28. It is said that in front of the person you like, your IQ will get lower. Am I in love with the math teacher?
Violence cannot solve the problem. Come on, let's sit down calmly and praise me for an hour.
30. Some girls are like lotus flowers. Some girls are like peony flowers, noble and elegant. Some girls are like plum blossoms, cold and aloof. And you are fleshy.
3 1, it is said that the wind is like a mother's hand, touching us gently. Nima, today's wind is like a stepmother's hand, screaming to death with her mouth open.
32. Don't always belong to single dog and single dog. You should be a single turtle by age, a single pig by size, and a single idiot by IQ.
33. It's getting cold. Remember to wear more clothes, especially when changing seasons, otherwise you will catch a cold, infect me and blow your head off.
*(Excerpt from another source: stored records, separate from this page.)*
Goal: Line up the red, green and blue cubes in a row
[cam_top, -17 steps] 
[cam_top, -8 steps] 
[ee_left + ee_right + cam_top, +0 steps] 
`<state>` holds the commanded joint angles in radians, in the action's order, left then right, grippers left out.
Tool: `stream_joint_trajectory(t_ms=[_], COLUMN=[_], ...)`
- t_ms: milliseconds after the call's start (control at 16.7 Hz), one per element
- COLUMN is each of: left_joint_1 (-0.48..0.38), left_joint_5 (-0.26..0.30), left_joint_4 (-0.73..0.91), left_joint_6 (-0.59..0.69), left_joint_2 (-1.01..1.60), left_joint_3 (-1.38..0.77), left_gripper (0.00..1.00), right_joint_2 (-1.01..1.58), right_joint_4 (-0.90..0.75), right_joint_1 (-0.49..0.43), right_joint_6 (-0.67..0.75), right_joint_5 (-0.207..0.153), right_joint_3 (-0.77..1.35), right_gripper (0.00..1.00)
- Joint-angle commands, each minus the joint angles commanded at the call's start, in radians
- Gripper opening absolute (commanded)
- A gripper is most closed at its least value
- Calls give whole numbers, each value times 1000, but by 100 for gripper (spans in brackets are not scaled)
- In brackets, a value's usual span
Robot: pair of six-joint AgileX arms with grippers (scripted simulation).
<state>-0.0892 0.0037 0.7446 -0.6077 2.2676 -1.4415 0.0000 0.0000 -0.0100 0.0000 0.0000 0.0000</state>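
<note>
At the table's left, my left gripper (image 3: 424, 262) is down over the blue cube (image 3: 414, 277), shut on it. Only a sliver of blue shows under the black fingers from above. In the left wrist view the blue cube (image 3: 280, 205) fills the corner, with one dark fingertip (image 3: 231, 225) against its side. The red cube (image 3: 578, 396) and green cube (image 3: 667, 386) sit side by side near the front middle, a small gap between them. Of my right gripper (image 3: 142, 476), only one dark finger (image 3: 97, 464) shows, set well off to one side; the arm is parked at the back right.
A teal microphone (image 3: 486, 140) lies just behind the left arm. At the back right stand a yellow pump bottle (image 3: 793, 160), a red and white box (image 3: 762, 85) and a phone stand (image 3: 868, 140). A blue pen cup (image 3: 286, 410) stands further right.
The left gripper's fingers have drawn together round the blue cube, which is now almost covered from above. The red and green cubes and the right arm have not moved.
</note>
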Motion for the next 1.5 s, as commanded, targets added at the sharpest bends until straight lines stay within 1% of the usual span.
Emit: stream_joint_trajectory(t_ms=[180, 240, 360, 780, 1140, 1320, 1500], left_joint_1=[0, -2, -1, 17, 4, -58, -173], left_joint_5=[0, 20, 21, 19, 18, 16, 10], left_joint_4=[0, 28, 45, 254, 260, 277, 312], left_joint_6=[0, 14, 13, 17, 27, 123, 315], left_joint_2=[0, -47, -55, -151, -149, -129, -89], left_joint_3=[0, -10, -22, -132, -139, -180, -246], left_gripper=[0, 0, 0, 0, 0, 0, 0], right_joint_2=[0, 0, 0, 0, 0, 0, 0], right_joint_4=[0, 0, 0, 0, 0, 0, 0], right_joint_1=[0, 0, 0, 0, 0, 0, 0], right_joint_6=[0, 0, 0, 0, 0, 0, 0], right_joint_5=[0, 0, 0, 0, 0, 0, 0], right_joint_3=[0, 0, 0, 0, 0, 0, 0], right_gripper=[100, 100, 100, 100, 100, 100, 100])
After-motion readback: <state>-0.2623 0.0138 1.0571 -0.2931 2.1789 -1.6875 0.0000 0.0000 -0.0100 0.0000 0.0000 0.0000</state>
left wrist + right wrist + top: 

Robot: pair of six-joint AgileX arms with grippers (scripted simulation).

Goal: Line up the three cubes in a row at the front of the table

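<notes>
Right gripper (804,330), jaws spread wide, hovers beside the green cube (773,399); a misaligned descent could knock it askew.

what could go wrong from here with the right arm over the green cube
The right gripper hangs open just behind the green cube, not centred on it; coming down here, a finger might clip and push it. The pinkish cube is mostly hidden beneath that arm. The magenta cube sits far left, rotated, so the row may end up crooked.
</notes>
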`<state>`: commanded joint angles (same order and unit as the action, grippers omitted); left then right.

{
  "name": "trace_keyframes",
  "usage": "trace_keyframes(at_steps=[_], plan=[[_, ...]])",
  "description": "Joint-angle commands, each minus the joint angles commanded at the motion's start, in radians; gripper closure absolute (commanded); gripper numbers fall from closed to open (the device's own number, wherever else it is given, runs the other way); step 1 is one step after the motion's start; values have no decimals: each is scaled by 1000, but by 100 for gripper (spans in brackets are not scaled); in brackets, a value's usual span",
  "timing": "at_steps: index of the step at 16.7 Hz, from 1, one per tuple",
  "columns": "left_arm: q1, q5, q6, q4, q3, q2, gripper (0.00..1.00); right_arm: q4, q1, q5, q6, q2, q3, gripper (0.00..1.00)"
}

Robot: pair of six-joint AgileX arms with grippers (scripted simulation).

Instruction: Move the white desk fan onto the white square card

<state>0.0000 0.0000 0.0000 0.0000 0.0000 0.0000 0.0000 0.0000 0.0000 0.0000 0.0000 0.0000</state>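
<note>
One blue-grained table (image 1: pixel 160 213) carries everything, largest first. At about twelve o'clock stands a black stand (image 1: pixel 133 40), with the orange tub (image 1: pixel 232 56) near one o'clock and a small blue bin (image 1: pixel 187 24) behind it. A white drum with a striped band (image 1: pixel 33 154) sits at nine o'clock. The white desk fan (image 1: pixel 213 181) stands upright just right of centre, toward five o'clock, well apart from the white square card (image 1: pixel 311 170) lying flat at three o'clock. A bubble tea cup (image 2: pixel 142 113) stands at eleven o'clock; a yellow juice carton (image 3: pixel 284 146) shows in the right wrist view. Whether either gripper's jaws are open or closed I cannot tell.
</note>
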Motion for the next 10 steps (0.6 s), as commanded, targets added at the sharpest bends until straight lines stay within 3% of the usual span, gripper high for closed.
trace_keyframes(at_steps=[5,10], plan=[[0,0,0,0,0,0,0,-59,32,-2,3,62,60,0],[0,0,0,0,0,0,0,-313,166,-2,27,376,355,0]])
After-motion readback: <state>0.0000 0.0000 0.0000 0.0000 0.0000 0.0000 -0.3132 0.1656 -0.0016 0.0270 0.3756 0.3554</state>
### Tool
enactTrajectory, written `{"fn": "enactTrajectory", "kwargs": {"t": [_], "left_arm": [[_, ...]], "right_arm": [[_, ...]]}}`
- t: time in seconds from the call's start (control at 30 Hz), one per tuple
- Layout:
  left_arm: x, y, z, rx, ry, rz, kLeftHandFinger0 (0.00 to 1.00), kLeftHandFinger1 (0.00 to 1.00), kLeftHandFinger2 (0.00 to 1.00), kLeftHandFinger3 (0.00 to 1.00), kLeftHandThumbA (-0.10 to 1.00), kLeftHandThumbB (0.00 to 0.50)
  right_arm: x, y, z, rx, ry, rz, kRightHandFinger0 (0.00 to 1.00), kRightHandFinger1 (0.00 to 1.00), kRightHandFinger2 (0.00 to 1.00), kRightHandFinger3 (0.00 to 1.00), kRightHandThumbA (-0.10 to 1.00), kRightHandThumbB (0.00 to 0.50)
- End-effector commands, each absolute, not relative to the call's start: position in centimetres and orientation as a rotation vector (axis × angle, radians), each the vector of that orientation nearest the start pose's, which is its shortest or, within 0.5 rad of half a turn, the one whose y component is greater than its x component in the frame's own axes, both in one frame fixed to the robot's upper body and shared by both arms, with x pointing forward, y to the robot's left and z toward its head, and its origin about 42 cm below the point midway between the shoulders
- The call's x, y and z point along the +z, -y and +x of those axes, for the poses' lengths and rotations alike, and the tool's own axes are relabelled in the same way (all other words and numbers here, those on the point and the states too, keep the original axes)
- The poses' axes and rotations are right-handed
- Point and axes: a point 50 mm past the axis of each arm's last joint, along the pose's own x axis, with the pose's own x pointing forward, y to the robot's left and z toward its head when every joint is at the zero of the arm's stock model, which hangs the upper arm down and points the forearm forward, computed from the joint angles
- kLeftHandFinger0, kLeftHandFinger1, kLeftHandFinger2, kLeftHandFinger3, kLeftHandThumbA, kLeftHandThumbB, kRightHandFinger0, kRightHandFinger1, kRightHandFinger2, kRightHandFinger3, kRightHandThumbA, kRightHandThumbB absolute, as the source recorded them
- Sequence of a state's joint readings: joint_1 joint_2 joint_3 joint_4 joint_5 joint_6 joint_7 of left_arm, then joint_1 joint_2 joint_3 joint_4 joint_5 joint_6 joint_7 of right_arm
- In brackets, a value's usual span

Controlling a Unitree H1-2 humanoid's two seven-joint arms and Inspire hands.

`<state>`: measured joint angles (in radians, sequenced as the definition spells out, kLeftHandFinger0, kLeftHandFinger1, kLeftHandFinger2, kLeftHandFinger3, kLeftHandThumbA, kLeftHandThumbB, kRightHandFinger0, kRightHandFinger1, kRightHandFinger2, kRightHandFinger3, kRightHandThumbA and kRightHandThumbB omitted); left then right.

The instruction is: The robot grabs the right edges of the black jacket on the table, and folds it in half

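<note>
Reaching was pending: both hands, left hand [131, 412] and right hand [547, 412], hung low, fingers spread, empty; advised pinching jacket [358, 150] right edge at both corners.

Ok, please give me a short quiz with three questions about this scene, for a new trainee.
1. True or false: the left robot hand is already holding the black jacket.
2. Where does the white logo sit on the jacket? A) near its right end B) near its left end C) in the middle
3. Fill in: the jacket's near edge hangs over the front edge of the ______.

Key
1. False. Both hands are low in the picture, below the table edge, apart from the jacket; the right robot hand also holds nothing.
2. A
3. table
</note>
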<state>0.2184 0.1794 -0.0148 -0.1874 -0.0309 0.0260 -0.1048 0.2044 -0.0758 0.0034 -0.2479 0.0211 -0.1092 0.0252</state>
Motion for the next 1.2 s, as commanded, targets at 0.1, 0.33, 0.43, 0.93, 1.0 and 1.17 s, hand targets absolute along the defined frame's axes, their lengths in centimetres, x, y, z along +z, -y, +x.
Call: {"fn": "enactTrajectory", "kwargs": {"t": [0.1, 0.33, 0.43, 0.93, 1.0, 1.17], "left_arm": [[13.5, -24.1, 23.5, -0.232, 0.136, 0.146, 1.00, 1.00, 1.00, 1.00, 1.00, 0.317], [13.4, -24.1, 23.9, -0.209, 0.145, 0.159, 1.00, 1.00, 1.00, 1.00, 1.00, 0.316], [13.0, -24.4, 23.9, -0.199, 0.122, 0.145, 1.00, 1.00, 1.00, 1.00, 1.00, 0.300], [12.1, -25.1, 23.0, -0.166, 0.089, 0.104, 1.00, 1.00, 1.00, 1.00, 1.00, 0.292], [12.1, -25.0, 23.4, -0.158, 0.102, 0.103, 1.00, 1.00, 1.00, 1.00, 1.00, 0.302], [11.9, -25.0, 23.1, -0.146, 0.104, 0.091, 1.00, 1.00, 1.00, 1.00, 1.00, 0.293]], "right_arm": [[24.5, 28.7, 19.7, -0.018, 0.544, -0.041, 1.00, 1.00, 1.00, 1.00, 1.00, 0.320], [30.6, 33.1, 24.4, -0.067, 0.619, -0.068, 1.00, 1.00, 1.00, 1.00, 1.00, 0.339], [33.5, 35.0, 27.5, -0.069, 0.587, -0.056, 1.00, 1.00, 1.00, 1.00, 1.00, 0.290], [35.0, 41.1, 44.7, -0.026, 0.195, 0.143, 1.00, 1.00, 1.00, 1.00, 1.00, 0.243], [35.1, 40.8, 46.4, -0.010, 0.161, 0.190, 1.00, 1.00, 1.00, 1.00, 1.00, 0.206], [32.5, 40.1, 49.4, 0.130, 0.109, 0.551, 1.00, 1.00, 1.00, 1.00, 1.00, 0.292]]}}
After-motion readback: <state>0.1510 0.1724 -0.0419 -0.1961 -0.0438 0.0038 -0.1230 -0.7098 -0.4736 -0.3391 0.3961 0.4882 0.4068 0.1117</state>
One day, you will meet a girl who doesn't want your house, your car, your diamonds, your money and your good girl.
35. What do you mean by Xiu En 'ai dying fast? That is, girls sleep on boys' shoulders every day. Finally, the boy got scapulohumeral periarthritis and the girl got cervical spondylosis and died.
36. Who says that boys and girls don't have pure friendship? Nonsense, as long as you are ugly, the whole world is a friend.
37. There is a woman who is so cute, so cute and so stupid that I really want to hit on her. I just want to walk over and remember that the employer is a woman!